About 50 bucks. I got my 1/30 grinder combo 5 inch disk sander for $39 if I remember (though it might have even been $29). Makes convex sharpening so much easier. Though, I only really use it to re-profile, or if I get a bunch of rock rash, or dings in the blades. I have not had to use the belt sander yet on my infi, once the profile is set. But I have done some edge reworking on my Khukri machete, and tomahawks when they get all dinged up.

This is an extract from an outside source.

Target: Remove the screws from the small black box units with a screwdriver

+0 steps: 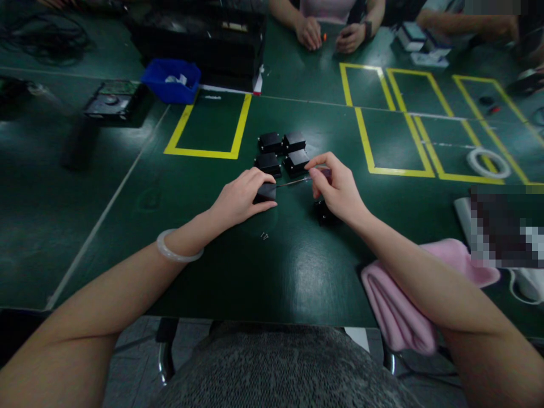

Is stropping enough to get the edge back in shape even after dismantling a fair share of wood? Or do you use some other method to touch up even when there are no visible chips etc? I'm planning on paying my local hardware stores a visit, but after browsing through their webshops I'm not entirely hopeful. All of the belt sanders I could find are either hand held or built in such a way that sharpening knives on them, especially bigger, would be impossible. I have yet to find any stationary belt sander where the belt is actually free from a frame or something. It would seem that this is a requirement to sharpen a decent convex edge, I doubt there would be much convexing to speak of if I were to sharpen my knives on a sander with a wall behind the belt.
 
Is stropping enough to get the edge back in shape even after dismantling a fair share of wood? Or do you use some other method to touch up even when there are no visible chips etc? I'm planning on paying my local hardware stores a visit, but after browsing through their webshops I'm not entirely hopeful. All of the belt sanders I could find are either hand held or built in such a way that sharpening knives on them, especially bigger, would be impossible. I have yet to find any stationary belt sander where the belt is actually free from a frame or something. It would seem that this is a requirement to sharpen a decent convex edge, I doubt there would be much convexing to speak of if I were to sharpen my knives on a sander with a wall behind the belt.

Yes, stropping is enough. As long as your wood is pretty clean. I use a loaded strop with chromium oxide, so it is a bit more abrasive than a naked strop.

I have to say, though, hand stropping my big knives does take some elbow grease. You have to hold the whole weight of the knife.

If it is really dirty, pebbly, or sandy, you might need to go back to high grit sand paper.
 
Yes, stropping is enough. As long as your wood is pretty clean. I use a loaded strop with chromium oxide, so it is a bit more abrasive than a naked strop.

I have to say, though, hand stropping my big knives does take some elbow grease. You have to hold the whole weight of the knife.

If it is really dirty, pebbly, or sandy, you might need to go back to high grit sand paper.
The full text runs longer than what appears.